Um hacker entregou à 404 Media material interno da Suno que parece detalhar de onde o gerador de música por IA obteve seus dados de treinamento — e a maior fonte individual listada é o YouTube Music. A reportagem, publicada em 15 de julho por Jason Koebler, chega enquanto a Suno é processada por gravadoras que a acusam precisamente disso.

O que foi obtido

O material decorre de um ataque à cadeia de suprimentos em novembro de 2025 que comprometeu as credenciais de um funcionário e expôs o código-fonte da Suno. O que o hacker forneceu é código-fonte de 2023 e 2024, além de arquivos de configuração de scraping e documentação sobre o escopo dos conjuntos de dados — não memorandos estratégicos nem correspondência executiva.
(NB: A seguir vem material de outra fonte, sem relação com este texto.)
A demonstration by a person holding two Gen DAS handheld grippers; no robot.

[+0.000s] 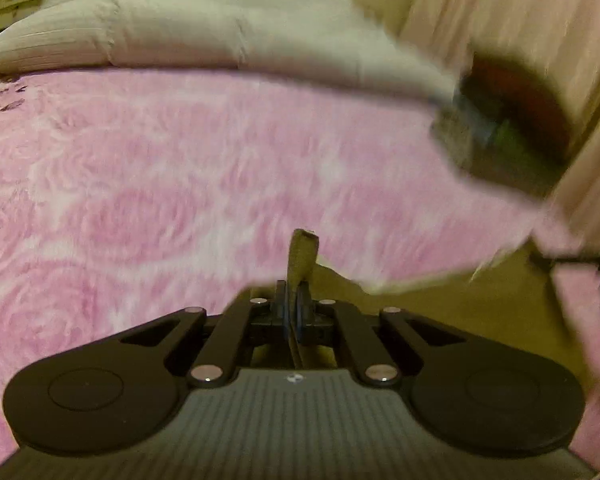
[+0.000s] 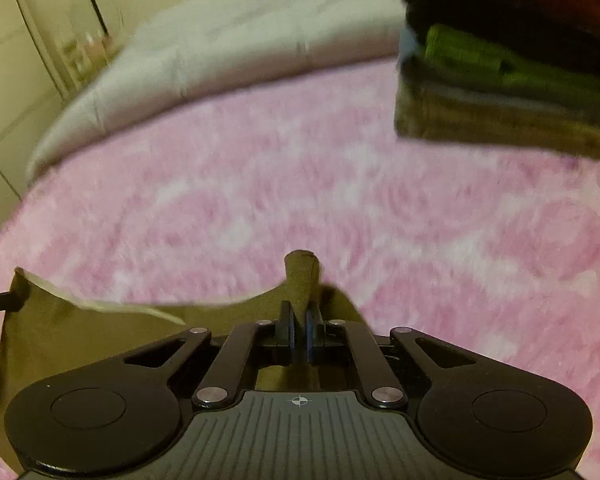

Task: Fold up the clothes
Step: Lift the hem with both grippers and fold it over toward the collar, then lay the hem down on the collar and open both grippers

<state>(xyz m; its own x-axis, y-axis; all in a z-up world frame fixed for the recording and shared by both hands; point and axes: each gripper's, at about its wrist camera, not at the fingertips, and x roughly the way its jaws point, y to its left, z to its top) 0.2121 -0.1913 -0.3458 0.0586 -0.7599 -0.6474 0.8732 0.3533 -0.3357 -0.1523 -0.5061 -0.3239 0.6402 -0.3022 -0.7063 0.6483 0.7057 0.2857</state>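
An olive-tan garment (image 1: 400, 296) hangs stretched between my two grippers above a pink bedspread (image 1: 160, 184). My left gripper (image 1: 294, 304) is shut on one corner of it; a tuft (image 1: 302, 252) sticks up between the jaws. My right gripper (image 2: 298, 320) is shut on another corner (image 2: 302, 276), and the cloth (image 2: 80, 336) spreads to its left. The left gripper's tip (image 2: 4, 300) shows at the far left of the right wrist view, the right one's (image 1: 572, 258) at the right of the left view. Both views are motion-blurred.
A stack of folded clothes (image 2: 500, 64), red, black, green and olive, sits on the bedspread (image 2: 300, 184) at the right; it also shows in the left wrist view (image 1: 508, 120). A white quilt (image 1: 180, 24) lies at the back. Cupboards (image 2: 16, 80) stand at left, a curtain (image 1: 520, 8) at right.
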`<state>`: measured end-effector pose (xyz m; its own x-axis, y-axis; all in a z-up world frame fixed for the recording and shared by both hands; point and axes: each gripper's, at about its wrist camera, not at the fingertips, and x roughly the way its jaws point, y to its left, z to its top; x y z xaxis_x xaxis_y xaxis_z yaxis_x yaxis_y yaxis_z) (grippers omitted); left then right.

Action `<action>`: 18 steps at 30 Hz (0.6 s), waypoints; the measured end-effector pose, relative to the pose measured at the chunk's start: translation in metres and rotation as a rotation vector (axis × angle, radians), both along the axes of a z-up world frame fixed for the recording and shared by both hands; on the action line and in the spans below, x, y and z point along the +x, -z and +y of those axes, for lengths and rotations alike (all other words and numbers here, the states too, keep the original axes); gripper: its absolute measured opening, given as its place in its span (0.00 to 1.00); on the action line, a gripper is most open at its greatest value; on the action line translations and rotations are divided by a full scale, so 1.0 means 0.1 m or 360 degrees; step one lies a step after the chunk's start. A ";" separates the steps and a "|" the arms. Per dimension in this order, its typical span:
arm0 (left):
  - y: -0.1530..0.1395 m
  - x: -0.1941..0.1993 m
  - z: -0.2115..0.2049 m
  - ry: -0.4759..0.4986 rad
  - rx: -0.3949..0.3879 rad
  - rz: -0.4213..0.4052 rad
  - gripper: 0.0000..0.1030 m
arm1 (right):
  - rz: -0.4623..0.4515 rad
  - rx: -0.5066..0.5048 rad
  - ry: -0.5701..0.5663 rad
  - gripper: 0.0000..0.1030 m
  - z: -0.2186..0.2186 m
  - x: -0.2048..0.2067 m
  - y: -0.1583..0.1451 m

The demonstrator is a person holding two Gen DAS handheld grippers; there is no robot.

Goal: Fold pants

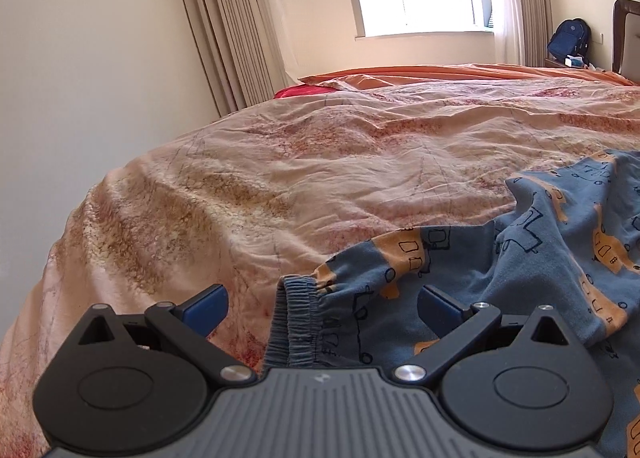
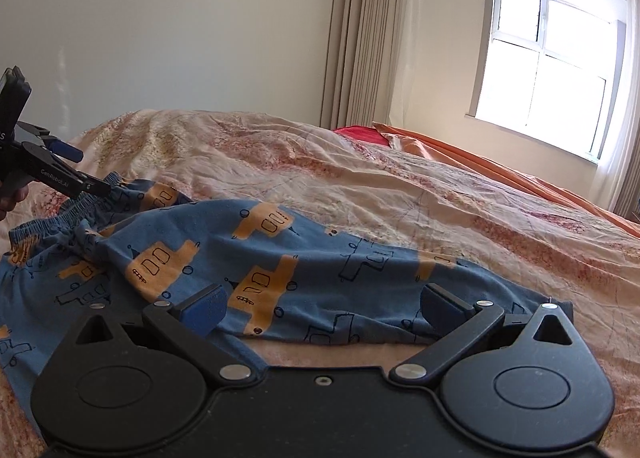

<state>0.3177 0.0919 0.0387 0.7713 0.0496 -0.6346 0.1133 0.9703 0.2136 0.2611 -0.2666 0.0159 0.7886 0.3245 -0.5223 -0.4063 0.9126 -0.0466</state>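
Observation:
Blue pants (image 2: 248, 258) with orange vehicle prints lie rumpled on the bed, waistband to the left, a leg running right. In the left wrist view the elastic waistband (image 1: 298, 322) lies between the fingers of my open left gripper (image 1: 322, 308). The left gripper also shows in the right wrist view (image 2: 86, 174), at the waistband (image 2: 44, 226). My right gripper (image 2: 322, 308) is open, just above the pants leg near its hem end (image 2: 560, 308), holding nothing.
The bed is covered by a wrinkled peach floral quilt (image 1: 320, 162); it drops off at the left edge. An orange sheet (image 1: 440, 72) and a red cloth (image 1: 308, 90) lie at the far side. A window, curtains and a blue backpack (image 1: 570, 38) stand beyond.

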 end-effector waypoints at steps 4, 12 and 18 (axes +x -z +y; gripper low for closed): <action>0.03 0.07 -0.04 0.0050 0.0045 0.0005 1.00 | 0.0028 0.0013 0.0031 1.00 0.02 0.12 0.10; 0.03 0.31 -0.04 0.0343 0.0000 -0.0021 1.00 | 0.0093 0.0044 -0.0085 1.00 -0.02 0.45 0.13; 0.14 0.54 -0.16 0.0656 0.0161 0.0008 1.00 | 0.0212 0.0124 -0.0493 1.00 0.06 0.97 0.03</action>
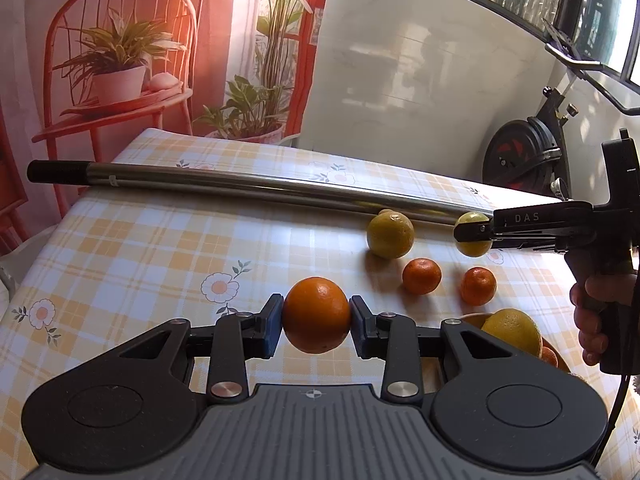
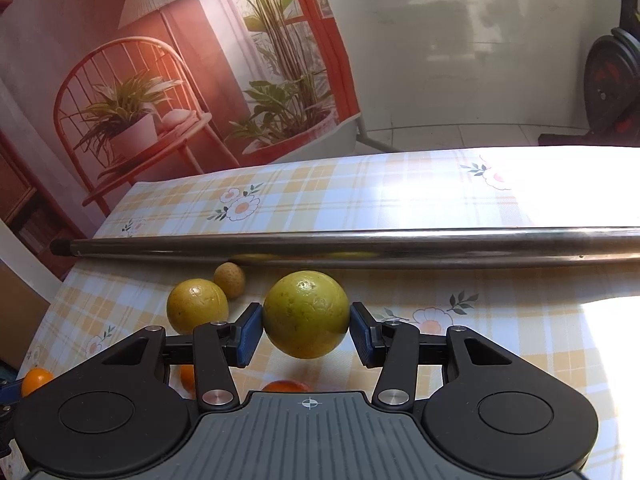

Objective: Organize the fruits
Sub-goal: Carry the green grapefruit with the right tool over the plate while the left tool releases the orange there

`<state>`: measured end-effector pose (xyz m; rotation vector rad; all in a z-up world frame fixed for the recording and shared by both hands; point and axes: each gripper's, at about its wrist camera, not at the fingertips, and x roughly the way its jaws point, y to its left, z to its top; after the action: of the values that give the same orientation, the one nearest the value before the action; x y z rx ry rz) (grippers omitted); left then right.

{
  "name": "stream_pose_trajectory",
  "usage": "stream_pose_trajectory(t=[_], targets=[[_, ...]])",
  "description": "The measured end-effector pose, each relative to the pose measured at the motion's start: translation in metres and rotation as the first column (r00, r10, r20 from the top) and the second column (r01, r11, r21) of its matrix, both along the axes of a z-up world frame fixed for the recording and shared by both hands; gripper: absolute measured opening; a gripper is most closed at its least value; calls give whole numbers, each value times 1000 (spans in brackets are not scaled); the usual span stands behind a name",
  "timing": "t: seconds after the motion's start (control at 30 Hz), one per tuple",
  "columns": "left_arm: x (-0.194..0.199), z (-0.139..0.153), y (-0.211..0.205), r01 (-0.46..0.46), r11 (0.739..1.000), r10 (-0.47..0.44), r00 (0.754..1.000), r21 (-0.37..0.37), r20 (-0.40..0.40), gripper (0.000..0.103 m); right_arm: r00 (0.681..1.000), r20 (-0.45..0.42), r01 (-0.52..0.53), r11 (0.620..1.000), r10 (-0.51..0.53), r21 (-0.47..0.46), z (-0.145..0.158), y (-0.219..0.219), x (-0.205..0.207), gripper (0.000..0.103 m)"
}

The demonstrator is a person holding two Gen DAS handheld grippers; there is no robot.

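The left gripper (image 1: pixel 316 316) is squeezing an orange (image 1: pixel 316 314) between its blue pads (image 1: pixel 270 330), holding it clear of the checked tablecloth (image 1: pixel 160 240). Off to its right, the right gripper (image 2: pixel 306 320) is doing the same with a yellow-green fruit (image 2: pixel 306 314), carrying it just in front of the long metal pole (image 2: pixel 360 244) that is lying across the table; from the left camera that fruit is showing in the jaws, near the pole's right end. A hand (image 1: pixel 596 320) is wrapping the right gripper's handle.

Working outward, a second yellow fruit (image 1: pixel 390 234) is sitting on the cloth close to the pole, with a smaller brownish one (image 2: pixel 229 280) just behind it. Two tangerines (image 1: pixel 422 276) are lying loose nearer the front. At the lower right a bowl (image 1: pixel 560 360) is peeking in, partly hidden, already holding a large yellow fruit (image 1: pixel 512 330) and something orange beside it.

So the sorting looks partly done: a couple of fruits are in the bowl, two are being carried, and about four are waiting on the cloth. Where the two held fruits are headed I cannot tell.
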<state>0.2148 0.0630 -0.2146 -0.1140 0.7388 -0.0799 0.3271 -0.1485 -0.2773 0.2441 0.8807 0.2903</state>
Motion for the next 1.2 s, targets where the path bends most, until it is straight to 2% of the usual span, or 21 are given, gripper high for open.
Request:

Dados de clientes, incluindo e-mails e números de telefone, também foram incluídos na violação. A Suno confirma a data de novembro. Nenhum outro veículo autenticou os arquivos de forma independente.

Os números nos arquivos

A documentação lista 2.013.545 clipes do YouTube Music, totalizando 113.879 horas, além de um conjunto separado "YTM Tagged" de 152.162 horas. Abaixo disso: Pond5 com 62.117 horas, IMSLP com 19.514, Genius com 17.615, Deezer com 12.287, Jamendo com 3.726 e Freesound com 410. Cerca de 1 milhão de horas vieram de cerca de 420.000 podcasts via feeds RSS. Representantes do YouTube Music, Deezer, Genius e das bibliotecas de stock não responderam aos pedidos de კომენტário da 404 Media.

O que a Suno disse

A Suno não contestou o scraping. "Como afirmamos em registros e divulgações públicas, os modelos de IA da Suno foram treinados com arquivos de música publicamente disponíveis e metadados relacionados acessíveis em sites de terceiros na internet aberta", disse um porta-voz, acrescentando que, em novembro de 2025, a empresa "determinou que a Suno havia sido alvo de um incidente de segurança limitado que foi rapidamente contido". O porta-voz afirmou que o incidente "envolveu principalmente código-fonte desatualizado que não está mais em uso" e que nenhuma informação pessoal sensível foi comprometida. Em tribunal, a Suno já admitiu treinar com "essencialmente todos os arquivos de música de qualidade razoável que são acessíveis na internet aberta".

Por que os arquivos importam juridicamente

A emenda à petição das gravadoras em setembro de 2025 acrescentou uma tese de anticircunvenção sob a DMCA §1201 — de que a Suno contornou o "rolling cipher" do YouTube para extrair áudio — com a RIAA buscando US$ 2.500 por ato de circumvenção, além de danos por obra. A Suno argumenta que o cipher é um controle de cópia, não de acesso. A Warner Music fechou acordo em novembro de 2025, licenciando seu catálogo e vendendo o Songkick para a Suno; UMG e Sony continuam como autoras. Nenhum tribunal decidiu sobre uso justo ou circumvenção.